Neurotrauma is a spine or head injury.It comprises concussions, traumatic brain injuries (TBI), skull fractures, spinal column fractures, and spinal cord injuries (SCI).
Head injury is any injury to your head to Severe brain injury. It normally stems in getting hit on the face or head and also may take place if you fall, if there is a surprising acceleration-deceleration (like in an automobile accident or child abuse) or attack, or whether you’re struck by a projectile such as a bullet. Head injury can cause your brain cells . The level of the injury and how long it lasts depends upon how badly you’re hurt.
We handle the following Kinds of head injury:
– Moderate Traumatic Brain Injury (TBI)
– Acute TBI (normally involves a Coma)
– Penetrating brain injury (like gunshot, stab wound)
– Depressed skull fracture
– Craniofacial injury
– Epidural hematoma
– Acute subdural hematoma
– Subacute and chronic subdural hematoma
– Traumatic subarachnoid hemorrhage
– Traumatic intracerebral hemorrhage/brain contusion
– Traumatic cerebrospinal fluid flow
– Traumatic pseudoaneurysm
– Blunt cerebrovascular injury
You can also have an injury to a spinal column (cervical, thoracic, or Lumbosacral spine) or spinal cord because of a fall, automobile crash, crashes using a moving item (for example, an automobile), or even an attack. Just like head injuries, there are many types. Based on what occurred, you could become paralyzed or weak. We routinely treat These Kinds of spine injury:
Spinal cord injury – spine injury – spine injury – Thoracic spine injury – Lumbosacral spine injury – Atlanto-occipital dissociation – Jefferson (C1) fracture – Hangman’s (C2) fracture – Odontoid (dens) fracture – Traumatic central cord syndrome – Perched/jumped aspects – Compression (anterior wedge) fracture – Burst fracture – Chance fracture – Fracture-dislocation Traumatic pars defect (spondylolysis) Traumatic spondylolisthesis – Traumatic intervertebral disc herniation – Sophisticated sacropelvic harm – Hyperflexion harm – Hyperextension injury – borne injury – Distraction harm – Spinal ligamentous injury
Neurotrauma can happen alone, or with other harm. Most Individuals who experience serious harm to their head or backbone arrive at the hospital through the emergency room (ER) and don’t schedule appointments or select their surgeons. When you visit our ER we evaluate you for spine or head injury using a brain scan to provide us a crystal clear perspective of your accidents. Usually, we use a computed tomography (known as CT or CAT) scan of the spine or head or we might use magnetic resonance imaging (MRI) instead.
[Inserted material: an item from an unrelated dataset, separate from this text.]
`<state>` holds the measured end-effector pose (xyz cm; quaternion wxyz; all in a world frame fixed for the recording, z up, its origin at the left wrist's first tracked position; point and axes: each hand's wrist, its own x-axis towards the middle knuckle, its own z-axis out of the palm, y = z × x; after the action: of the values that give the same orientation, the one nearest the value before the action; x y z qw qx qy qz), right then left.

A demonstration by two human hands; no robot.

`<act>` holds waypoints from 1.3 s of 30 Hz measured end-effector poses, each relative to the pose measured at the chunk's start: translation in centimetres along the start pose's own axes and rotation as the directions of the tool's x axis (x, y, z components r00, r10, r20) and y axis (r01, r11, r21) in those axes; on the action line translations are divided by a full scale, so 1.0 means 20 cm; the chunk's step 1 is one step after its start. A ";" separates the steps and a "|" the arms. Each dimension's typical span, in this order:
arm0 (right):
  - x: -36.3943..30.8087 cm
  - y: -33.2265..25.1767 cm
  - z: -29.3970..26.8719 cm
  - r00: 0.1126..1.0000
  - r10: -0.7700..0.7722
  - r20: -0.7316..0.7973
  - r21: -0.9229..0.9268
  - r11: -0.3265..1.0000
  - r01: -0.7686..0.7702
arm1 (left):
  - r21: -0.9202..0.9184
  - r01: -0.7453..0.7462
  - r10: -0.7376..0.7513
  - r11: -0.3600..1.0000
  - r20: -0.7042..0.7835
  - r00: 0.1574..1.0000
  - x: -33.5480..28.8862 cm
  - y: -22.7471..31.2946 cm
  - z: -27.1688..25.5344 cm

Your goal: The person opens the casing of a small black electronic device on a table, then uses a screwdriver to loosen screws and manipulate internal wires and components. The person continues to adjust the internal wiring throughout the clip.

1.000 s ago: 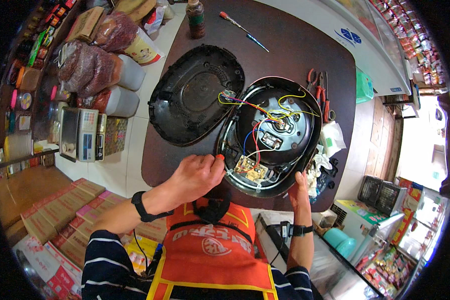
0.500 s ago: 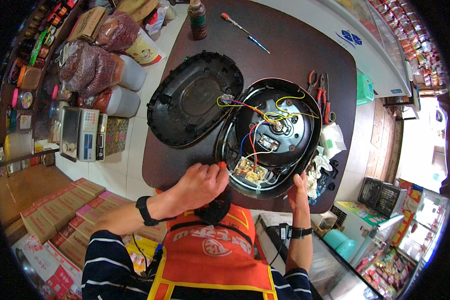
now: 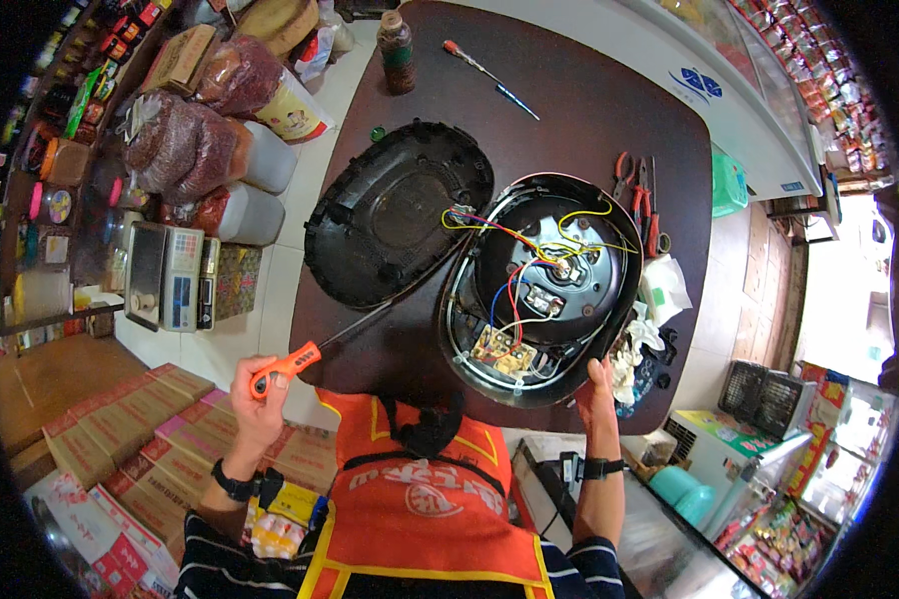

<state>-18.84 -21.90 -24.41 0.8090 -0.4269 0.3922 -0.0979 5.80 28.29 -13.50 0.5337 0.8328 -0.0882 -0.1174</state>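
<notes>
My left hand (image 3: 257, 404) is closed around the orange handle of a screwdriver (image 3: 288, 367), at the table's left front corner. The thin shaft points up and right, its tip ending close to the near edge of the black oval cover (image 3: 400, 213). To the right of the cover lies an opened electric cooker (image 3: 541, 230), underside up, with yellow, red, blue and white wires and a small circuit board (image 3: 505, 349) exposed. Several wires reach across to the cover. My right hand (image 3: 597, 397) grips the cooker's lower right rim, thumb up; its other fingers are mostly hidden.
Pliers (image 3: 641, 200) and other red-handled tools lie at the table's right. Crumpled tissue (image 3: 637, 344) sits beside the cooker. A second screwdriver (image 3: 489, 78) and a brown bottle (image 3: 396, 52) are at the far side. Cartons (image 3: 130, 424) stand on the floor at left.
My left hand has moved left from beside the cooker's near rim, and the screwdriver's handle and shaft now show. The cooker and cover have shifted slightly toward me. My right hand stays at the rim.
</notes>
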 end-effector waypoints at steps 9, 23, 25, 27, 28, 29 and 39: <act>0.02 0.02 -0.04 0.996 0.044 -0.074 -0.033 0.998 -0.046 | 0.277 0.006 -0.034 0.961 0.097 0.995 0.03 -0.51 0.58; 0.06 0.04 -0.03 0.989 -0.065 0.134 0.015 0.998 0.064 | 0.162 -0.322 0.282 0.933 0.227 0.932 0.78 0.33 0.04; 0.08 0.04 -0.04 0.990 -0.045 0.130 0.009 0.999 0.044 | 0.307 -0.495 0.344 0.813 0.434 0.833 1.16 0.43 0.25; 0.08 0.05 -0.05 0.997 -0.026 0.070 -0.014 1.000 0.027 | 0.272 -0.575 0.386 0.771 0.518 0.763 1.51 0.50 0.59; 0.07 0.05 -0.04 0.999 -0.018 0.037 -0.042 0.999 0.020 | 0.285 -0.662 0.437 0.694 0.564 0.701 1.65 0.52 0.75; 0.07 0.05 -0.04 0.994 -0.076 0.085 -0.044 0.996 0.080 | 0.299 -0.689 0.388 0.660 0.651 0.653 1.80 0.55 0.90; 0.07 -0.10 0.03 0.996 0.001 0.088 -0.005 1.000 -0.001 | 0.414 -0.741 -0.047 0.529 0.886 0.461 2.41 0.41 1.85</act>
<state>-17.20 -23.52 -23.40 0.8244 -0.4325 0.3568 -0.0777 41.06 -20.41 -25.92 0.0281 0.7693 -0.5576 -0.3105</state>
You have Issues with scenarios or if once you leave the hospital Tasks that are easy, you should come back to Mount Sinai for examination.
Imaging scans Aren’t necessarily enough to know what is currently happening on your Brain or spinal column. To diagnose a TBI, we run:
– Detailed examinations, Which Might include a system Known as the Glasgow Coma Scale. This scale helps evaluate the severity of a brain injury by simply assessing your ability blink your eyes, and move your legs and arms. In addition, we take into consideration whether you are speaking. Every brain injury differs, but in general scores imply milder accidents. – Cognitive tests by a neuropsychologist with proper neuropsychological testing – Tests by physical and occupational therapists
How we handle spine and head injuries depends upon several factors, Such as the kind of injury and just how severe it is. Injuries may need careful monitoring. Operation may be called for by trauma. Operation is needed by types of accidentsif they aren’t so severe.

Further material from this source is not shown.